WORK TO BE COMPLETED: Copy the data below exactly. Any pictures in it should be omitted.

INFORMATION PROVIDED:
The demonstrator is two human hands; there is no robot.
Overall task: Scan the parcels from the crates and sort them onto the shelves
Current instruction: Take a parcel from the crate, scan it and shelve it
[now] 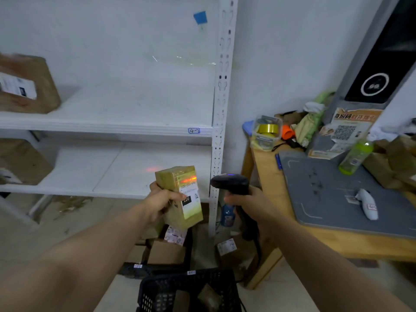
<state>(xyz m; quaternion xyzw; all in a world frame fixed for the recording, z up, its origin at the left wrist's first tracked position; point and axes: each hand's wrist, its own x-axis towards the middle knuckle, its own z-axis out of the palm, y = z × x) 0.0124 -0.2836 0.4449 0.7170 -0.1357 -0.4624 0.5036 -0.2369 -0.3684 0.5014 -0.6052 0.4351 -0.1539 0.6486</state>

SOLVED EXERCISE:
The demonstrator is two human hands; there is no robot.
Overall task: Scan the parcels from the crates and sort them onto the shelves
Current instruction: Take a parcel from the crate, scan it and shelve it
[now] 
<state>(xyz m; quaternion xyzw; all in a world frame fixed for the recording, z up, its origin at the left wrist's first tracked position; point and axes: each hand's wrist, its own x-axis towards the middle knuckle, its own z-axis out of the palm, y = z × x) 0.0124 -0.2836 0.4449 0.7170 -0.1357 -0.4624 0.5036 -0.2369 -0.3684 0.5014 -0.6052 0.4351 -0.1539 0.6486</state>

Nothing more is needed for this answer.